New TV ads target Senate Republicans over health care

New TV ads target Senate Republicans over health care
Save My Care/YouTube
Nevada Sen. Dean Heller is one of four 'deciding votes' targeted in TV and digital ads funded by a Democratic group opposed to Obamacare repeal.

Democratic groups are ratcheting up pressure on Senate Republicans over their effort to vote on a major health care measure before Congress leaves town for the July 4 recess.

New television and digital ads launching Friday target Nevada Sen. Dean Heller — the Republican who is likely in the most danger of losing his seat in the 2018 midterms — as well as Alaska Sen. Lisa Murkowski, Maine Sen. Susan Collins and West Virginia Sen. Shelley Moore Capito, three GOP lawmakers seen as potentially hesitant to back a plan that could reduce coverage.

The ads, a seven-figure buy by Save My Care, a group that has served as an umbrella for much of the Democratic effort to preserve the Affordable Care Act and oppose the GOP repeal-and-replace bid, cast the Republican senators as “a deciding vote.”

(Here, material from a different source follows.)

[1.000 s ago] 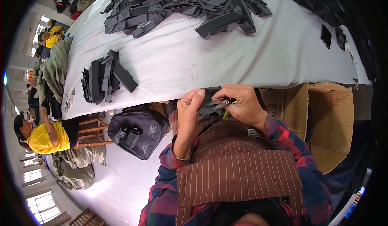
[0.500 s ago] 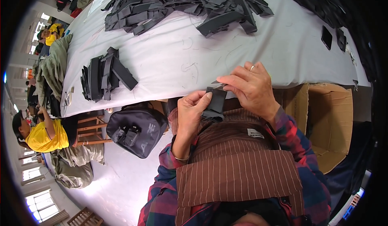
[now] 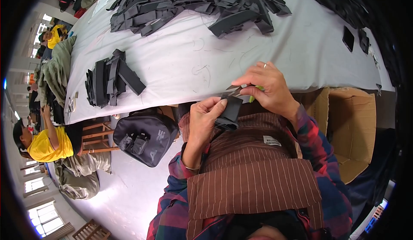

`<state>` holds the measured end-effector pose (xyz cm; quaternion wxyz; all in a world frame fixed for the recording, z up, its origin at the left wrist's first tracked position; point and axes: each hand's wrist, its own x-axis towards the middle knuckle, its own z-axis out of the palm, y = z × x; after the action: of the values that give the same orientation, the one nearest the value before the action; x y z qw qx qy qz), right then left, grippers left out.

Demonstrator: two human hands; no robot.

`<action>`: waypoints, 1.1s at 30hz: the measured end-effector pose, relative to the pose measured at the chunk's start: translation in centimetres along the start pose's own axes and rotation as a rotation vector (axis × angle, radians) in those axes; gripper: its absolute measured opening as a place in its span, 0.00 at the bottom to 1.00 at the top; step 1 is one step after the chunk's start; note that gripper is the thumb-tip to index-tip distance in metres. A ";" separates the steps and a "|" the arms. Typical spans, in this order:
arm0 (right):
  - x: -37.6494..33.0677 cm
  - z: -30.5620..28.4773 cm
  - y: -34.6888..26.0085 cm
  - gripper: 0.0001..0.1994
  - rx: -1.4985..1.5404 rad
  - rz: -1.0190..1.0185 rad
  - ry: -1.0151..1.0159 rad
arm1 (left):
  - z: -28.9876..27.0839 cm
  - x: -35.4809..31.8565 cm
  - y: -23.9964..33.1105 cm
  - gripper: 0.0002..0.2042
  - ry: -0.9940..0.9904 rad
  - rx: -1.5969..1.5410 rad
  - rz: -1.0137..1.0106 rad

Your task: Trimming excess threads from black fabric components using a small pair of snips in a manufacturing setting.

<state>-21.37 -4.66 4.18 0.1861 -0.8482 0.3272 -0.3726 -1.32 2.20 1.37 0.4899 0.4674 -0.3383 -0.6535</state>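
Observation:
My left hand pinches a dark grey folded fabric strip between thumb and fingers, just off the table's near edge. My right hand is closed on small thread snips with metal blades; a bit of yellow-green shows under the fingers. The blades lie at the upper edge of the strip, close to my left thumb. On the table, left of my hands, lies a small stack of similar dark strips. A large heap of these strips spreads across the far side.
The white-covered table carries loose thread ends, a black phone and dark cloth at right. An open cardboard box stands at my right, a black backpack at my left. A person in yellow is farther left.
My right hand has turned slightly, and more of the snips, with the yellow-green part, shows. The left hand still holds the strip in nearly the same place.

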 end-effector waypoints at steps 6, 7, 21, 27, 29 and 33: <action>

“Heller decides whether your costs go up by double digits,” a narrator says in the Nevada ad. “Whether you’re one of the 138,000 who lose coverage. Whether Medicaid is gutted, putting disabled children at risk. Heller decides whether our rural communities suffer.”

CNN has reached out to the senators targeted in the ads for comment.

The new 30-second spots come on top of new ads on rural radio stations from Save My Care targeting the same senators, as well as an 11-state ad buy that the AARP announced this week targeting Senate Republicans.

The new pressure comes after President Donald Trump told Senate Republicans in a private White House meeting that the House GOP-passed health care bill was “mean” and needed to be backed by more money. Democrats have howled that the bill would reduce access to affordable coverage and undercut Obamacare’s protections for those with pre-existing conditions.

Senate Republicans have been crafting their own health care bill behind closed doors since the House approved its version. But under Senate rules, the bill must save $133 billion — the exact same as the House measure — which leaves Trump and Senate Republicans with little flexibility on spending.